- _What is needed_
Using the listing below, extract each line that has the word "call" in it.

- _Data section_

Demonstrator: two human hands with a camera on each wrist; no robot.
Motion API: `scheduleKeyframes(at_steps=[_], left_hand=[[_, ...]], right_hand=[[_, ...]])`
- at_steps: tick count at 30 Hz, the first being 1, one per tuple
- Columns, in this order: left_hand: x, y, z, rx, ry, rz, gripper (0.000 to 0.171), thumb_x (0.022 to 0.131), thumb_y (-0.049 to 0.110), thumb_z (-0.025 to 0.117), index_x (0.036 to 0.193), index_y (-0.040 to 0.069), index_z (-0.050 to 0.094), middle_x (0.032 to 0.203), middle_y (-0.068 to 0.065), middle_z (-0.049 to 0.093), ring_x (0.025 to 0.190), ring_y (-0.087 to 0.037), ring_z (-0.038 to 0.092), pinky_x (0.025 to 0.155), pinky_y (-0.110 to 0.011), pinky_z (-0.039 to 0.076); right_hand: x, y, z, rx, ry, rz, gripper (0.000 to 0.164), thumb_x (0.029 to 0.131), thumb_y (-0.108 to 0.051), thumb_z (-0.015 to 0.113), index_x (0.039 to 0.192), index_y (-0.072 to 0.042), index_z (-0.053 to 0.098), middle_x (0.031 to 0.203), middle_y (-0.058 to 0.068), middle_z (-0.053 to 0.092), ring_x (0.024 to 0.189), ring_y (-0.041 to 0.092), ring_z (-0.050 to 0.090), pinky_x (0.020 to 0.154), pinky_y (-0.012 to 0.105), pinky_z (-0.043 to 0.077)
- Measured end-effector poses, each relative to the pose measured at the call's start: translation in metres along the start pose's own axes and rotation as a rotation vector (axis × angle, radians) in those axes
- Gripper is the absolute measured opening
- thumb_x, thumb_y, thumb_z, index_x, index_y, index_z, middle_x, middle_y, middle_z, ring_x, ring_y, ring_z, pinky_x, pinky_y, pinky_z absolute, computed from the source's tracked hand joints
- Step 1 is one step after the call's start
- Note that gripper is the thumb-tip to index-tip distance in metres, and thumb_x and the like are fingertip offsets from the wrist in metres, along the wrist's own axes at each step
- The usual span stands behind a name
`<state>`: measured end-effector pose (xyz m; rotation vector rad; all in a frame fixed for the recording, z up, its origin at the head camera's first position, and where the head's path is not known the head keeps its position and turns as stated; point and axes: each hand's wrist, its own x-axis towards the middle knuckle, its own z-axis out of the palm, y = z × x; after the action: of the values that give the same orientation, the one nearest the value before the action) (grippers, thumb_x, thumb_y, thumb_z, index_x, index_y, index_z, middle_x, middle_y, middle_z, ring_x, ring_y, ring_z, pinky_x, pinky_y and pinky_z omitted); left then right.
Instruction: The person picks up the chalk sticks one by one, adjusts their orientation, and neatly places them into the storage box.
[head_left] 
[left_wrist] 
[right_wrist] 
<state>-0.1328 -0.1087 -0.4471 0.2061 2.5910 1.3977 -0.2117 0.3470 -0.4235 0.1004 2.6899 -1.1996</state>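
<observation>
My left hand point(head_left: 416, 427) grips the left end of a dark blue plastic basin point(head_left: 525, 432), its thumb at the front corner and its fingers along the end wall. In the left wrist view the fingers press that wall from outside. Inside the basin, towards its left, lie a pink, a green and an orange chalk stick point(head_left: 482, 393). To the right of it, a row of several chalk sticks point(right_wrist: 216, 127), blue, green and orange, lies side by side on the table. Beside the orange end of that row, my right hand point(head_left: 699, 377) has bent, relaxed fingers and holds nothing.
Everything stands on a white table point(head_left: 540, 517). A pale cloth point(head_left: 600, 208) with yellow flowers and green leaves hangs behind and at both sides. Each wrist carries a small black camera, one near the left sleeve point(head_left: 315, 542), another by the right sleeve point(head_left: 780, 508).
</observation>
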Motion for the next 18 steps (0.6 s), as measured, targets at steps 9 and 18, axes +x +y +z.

- _Solution for this exercise_
- Measured end-effector poses, each relative to the pose measured at the call's start: translation in metres along the start pose's own axes and rotation as a rotation vector (axis × angle, radians) in those axes
- Step 1 is one step after the call's start

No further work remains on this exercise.